At Christmas, it’s important to pause and remember all those who have wronged you this year and how you can wreak vengeance on them in 2017
Jesus loves me. This I know.
For my neighbor told me so.
Jesus is a Puerto Rican that lives two doors down.
I’m flattered…but straight.
Being shitty in a relationship is actually doing the world a favor if your partner is a songwriter
me: wow, first you drew me a bath, now breakfast?
wife: you deserve this
me: and the toaster is steady on the edge of the tub like that?
wife: we’ll find out
Remember that decades long January? We didn’t know how good we had it.
Firing squad leader: Any last words?
Me: I’d like to thank my arms for always being by my side haha
Firing squad leader: ok we’re gonna somehow try to kill you twice
You know when someone’s all “ugh this smells terrible” and they want you to smell it too? That’s what sharing political news is like lately.
Employee: Everything I eat goes right through me.
Me: Yup, that’s how digestion works.
We could be like Romeo and Juliet. You go die and I’ll go to sleep.
Negotiator: I need proof of life.
Kidnapper: *motions phone to me* They want confirmation you’re alive.
Me: *sighs* Does it count if I’m dead inside?
Negotiator: Um, this is really embarrassing, but the family changes their mind. Good luck.
I don’t care what anyone says, I still think Malaria is a beautiful name for a little girl
Save your voice calling for your kids. Just open a bag of chips and they’ll materialize out of nowhere.
My son can play any song by ear on the piano.
I can sort items for the recycling bin.
[caught sneaking spaghetti into a movie theater] It’s OK, I have a medical marinara card.

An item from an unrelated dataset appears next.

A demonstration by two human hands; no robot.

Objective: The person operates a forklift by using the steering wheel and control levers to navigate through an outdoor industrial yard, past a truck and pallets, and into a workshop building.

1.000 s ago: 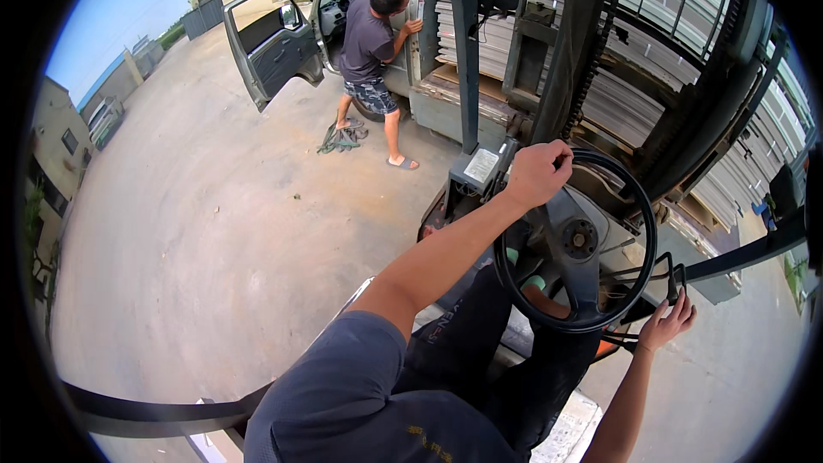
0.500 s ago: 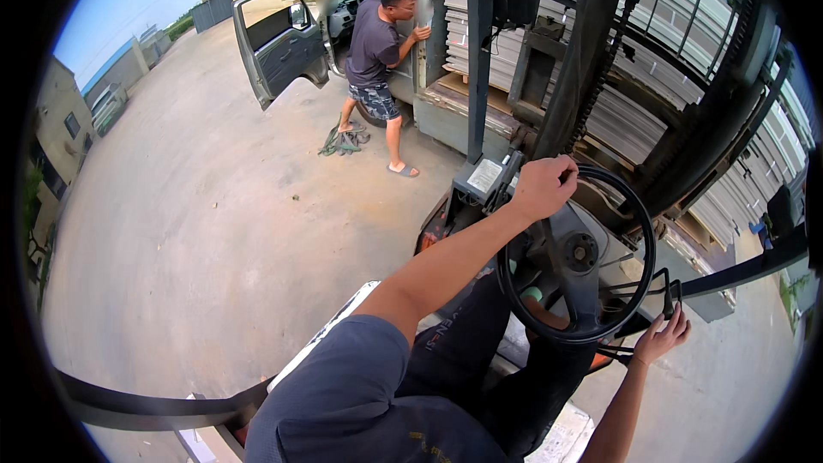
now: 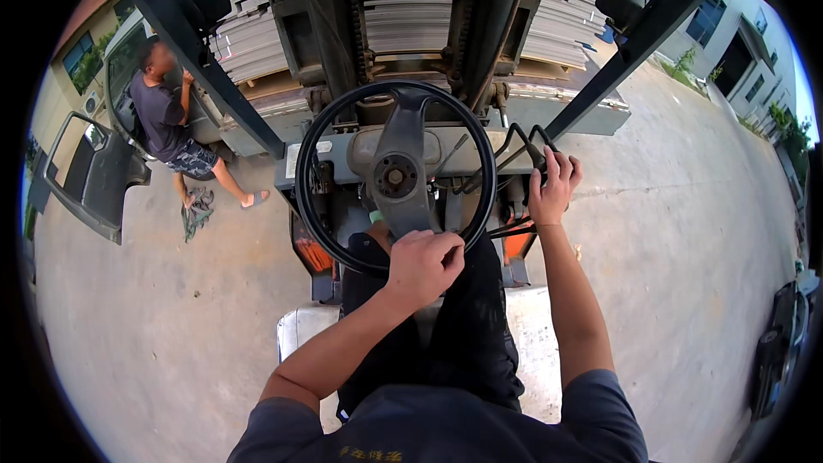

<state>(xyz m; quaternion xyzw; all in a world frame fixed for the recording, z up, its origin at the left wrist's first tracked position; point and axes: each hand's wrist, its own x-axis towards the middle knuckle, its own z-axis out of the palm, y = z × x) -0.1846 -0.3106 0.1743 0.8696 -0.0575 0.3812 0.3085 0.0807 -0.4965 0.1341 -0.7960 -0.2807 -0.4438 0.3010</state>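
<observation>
I sit at the black steering wheel [image 3: 487, 159] of a forklift. My left hand [image 3: 424, 270] is closed on the lower rim of the wheel, knuckles up. The wheel's hub [image 3: 395, 177] has a round plate with a bolt in its centre. To the right of the wheel, my right hand [image 3: 553, 189] is curled over the top of the black control levers [image 3: 514, 139]. Its fingers wrap round a lever end, which is mostly hidden under them.
Ahead, the forklift mast [image 3: 330, 34] stands before stacked flat sheets [image 3: 403, 30] on a truck bed [image 3: 604, 113]. A person [image 3: 167, 107] stands at the left beside a vehicle with its door [image 3: 90, 176] swung out. Dark posts [image 3: 591, 86] flank the seat. A dark car [image 3: 776, 347] sits far right.
My left hand has gone from the wheel's top to its lower rim. My right hand, loosely spread by the levers before, now curls over them. The view has swung right.
</observation>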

*shows up to date with horse drawn carriage*
“I’m so surprised!”
Yes it’s a terrible drawing of a carriage but he didn’t have thumbs so
dogs can find happiness so easily
If I ever meet Morgan Freeman:
Wanna just come back to my place and sit at the end of my bed and tell me a bedtime story?
Please. nobody has to know.
Extra virgin olive oil is just olive oil who got dating advice from me.
its actually not that difficult to tell crocodiles and alligators apart. one will see you later and one will see you in a while
airlines: “you can purchase a can of beer”
me: 😃
“it’s $9”
😩
“there’s a 50/50 chance we’ll forget to come back and charge you”
😃
It’s so annoying when you love someone and want to spend the rest of your life with them and they don’t accept your friend request.